Die verbalen Absonderlichkeiten, die nun zum Besten gegeben werden, hören sich überall gleich an:
"Liebe Kolleginnen und Kollegen, vor uns liegt ein Jahr, das wir mit unserer ganzen Kraft angreifen müssen. Wir ziehen alle an einem Strang. Wir haben uns Ziele gesteckt, die anzupeilen unsere gemeinsame Aufgabe ist und die Strategie gibt jedem von Ihnen einen eigenen Beitrag vor. Ich kenne Sie, Sie stehen gewiß Gewehr bei Fuß und bilden eine treue Phalanx, die verbunden und stark diesen Berg der Zukunft erstürmt. Wir sind ein Team und sitzen in einem Boot und gemeinsam werden wir die Aufgabe meistern und diesen Sturm überstehen.“
Sülz-Bla-Blubb.
Bekannt?
Die Wörter „gemeinsam“, „wir“ und „Team“ sind die akustischen Joints der Jetzt-Zeit. „Laßt uns gemeinsam in die Zukunft schauen, gemeinsam etwas schaffen, auf die Beine stellen“, warum? Lernt man nicht, damit man etwas allein kann?
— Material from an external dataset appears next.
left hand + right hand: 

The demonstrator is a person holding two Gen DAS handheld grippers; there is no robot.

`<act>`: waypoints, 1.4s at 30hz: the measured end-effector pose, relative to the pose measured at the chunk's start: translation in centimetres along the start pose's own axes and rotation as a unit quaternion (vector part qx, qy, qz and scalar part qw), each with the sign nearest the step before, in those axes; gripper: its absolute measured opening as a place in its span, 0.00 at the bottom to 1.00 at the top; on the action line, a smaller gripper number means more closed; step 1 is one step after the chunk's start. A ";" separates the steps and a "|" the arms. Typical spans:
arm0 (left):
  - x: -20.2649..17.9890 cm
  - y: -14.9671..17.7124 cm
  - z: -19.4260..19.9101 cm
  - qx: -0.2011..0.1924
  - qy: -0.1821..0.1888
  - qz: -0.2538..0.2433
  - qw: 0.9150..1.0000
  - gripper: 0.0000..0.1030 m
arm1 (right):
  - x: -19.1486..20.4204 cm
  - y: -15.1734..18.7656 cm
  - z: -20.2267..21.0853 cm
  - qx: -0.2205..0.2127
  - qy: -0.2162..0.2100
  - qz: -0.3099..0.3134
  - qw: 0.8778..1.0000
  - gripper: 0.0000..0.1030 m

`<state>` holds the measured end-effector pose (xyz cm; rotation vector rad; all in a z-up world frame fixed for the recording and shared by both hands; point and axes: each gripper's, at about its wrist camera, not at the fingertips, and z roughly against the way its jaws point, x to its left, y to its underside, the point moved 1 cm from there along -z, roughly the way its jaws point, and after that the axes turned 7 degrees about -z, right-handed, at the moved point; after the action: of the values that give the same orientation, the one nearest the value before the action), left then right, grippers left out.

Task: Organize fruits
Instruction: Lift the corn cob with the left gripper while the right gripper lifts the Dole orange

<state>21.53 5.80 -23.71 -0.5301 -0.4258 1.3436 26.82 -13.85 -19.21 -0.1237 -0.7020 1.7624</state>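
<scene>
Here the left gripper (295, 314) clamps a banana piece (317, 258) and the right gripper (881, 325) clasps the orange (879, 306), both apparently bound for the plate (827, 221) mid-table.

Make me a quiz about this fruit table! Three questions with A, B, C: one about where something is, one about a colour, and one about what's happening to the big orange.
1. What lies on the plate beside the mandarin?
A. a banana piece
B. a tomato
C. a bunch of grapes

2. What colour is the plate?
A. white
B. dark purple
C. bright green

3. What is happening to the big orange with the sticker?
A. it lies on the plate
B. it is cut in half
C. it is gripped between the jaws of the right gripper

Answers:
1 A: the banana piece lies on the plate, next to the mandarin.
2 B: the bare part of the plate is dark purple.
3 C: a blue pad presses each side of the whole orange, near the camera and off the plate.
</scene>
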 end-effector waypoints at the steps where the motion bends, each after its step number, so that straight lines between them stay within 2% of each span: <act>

Ist es nicht so, daß man lieber seinen eigenen Strang hat, an dem man zieht und nicht mit allen anderen. Oder will man eigentlich überhaupt nicht an Strängen ziehen, weil man weder Glöckner noch Henker gelernt hat, sondern Sachbearbeiter beim Arbeitgeber Lachnet KG?
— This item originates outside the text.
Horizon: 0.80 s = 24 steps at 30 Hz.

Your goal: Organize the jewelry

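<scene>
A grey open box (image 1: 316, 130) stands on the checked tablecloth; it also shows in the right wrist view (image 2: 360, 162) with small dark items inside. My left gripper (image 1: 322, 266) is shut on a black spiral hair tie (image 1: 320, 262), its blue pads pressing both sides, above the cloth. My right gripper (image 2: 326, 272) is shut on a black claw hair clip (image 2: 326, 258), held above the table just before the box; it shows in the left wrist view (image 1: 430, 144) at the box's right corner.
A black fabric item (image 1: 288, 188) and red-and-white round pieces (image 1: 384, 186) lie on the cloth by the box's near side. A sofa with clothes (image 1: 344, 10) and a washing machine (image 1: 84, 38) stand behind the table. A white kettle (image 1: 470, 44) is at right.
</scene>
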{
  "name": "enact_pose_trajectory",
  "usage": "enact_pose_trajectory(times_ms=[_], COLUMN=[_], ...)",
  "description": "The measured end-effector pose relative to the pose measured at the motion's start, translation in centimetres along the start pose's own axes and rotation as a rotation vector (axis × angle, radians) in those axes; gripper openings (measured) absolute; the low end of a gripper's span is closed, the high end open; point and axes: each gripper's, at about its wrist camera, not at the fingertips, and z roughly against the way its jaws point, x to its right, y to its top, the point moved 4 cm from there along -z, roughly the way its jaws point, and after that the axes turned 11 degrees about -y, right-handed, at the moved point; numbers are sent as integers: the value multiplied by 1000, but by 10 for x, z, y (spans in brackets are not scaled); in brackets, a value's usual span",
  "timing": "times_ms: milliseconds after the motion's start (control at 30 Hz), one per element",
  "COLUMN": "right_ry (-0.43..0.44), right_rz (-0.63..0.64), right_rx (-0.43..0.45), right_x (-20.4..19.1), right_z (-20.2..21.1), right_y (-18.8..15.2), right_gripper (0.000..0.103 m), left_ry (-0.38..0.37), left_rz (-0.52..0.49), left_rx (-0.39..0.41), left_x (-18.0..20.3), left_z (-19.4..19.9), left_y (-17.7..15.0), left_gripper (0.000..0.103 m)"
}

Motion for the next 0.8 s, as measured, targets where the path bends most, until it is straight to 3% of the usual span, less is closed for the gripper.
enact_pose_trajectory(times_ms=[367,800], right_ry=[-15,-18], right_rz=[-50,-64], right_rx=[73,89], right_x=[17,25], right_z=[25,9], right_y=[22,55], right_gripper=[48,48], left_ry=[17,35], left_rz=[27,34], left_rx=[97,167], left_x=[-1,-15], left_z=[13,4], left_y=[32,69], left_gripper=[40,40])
Die wenigsten wollen mit allen anderen in einem Boot sitzen, darin auch noch mit dem Strom schwimmen, weil immer irgendein Idiot anfängt zu schaukeln. Außer Söldnern will niemand „Gewehr bei Fuß“ stehen, weil es eigentlich verboten ist, jemanden zu erschießen. Nicht jeder will „gemeinsam“ etwas erarbeiten, weil sonst keiner mehr sieht, was man kann. Gemein und einsam sind wir schon alle.
Wer hat wirklich Lust auf diesen Militärjargon, mit Ausdünstungen wie an vorderster Front stehen und ein Ziel anpeilen, den steilen Hügel unseres gemeinsamen Weges erklimmen. Kaum einer peilt wirklich ein Ziel an, dessen Werkzeug ein Kugelschreiber ist und kein Nachtsichtgerät.
Das könnte man doch leichten Herzens den mitternächtlichen Heroen der Privatfernsehkultur überlassen, Dolph Lundgren oder ähnlichen muskelverschandelten Wirbelamöben.
Selbst die „runden Tische“  an denen man mit den Aktionspartnern oder Trägern, Verbündeten (gegen wen?) „kommuniziert“, sind überflüssig, weil man auch an eckigen Tischen mit Menschen sprechen kann. Also Angehörigen derselben Spezies, mit denen man allgemeingültige Töne machen kann. Ist das so schwer?
Und so vertut sich eine Chance nach der anderen. Eine Chance auf Ehrlichkeit, Geradlinigkeit und Individualität. Austauschbarer Wörtermüll.
Wie schön, daß es im Kopf tatsächlich einen Durchzug gibt.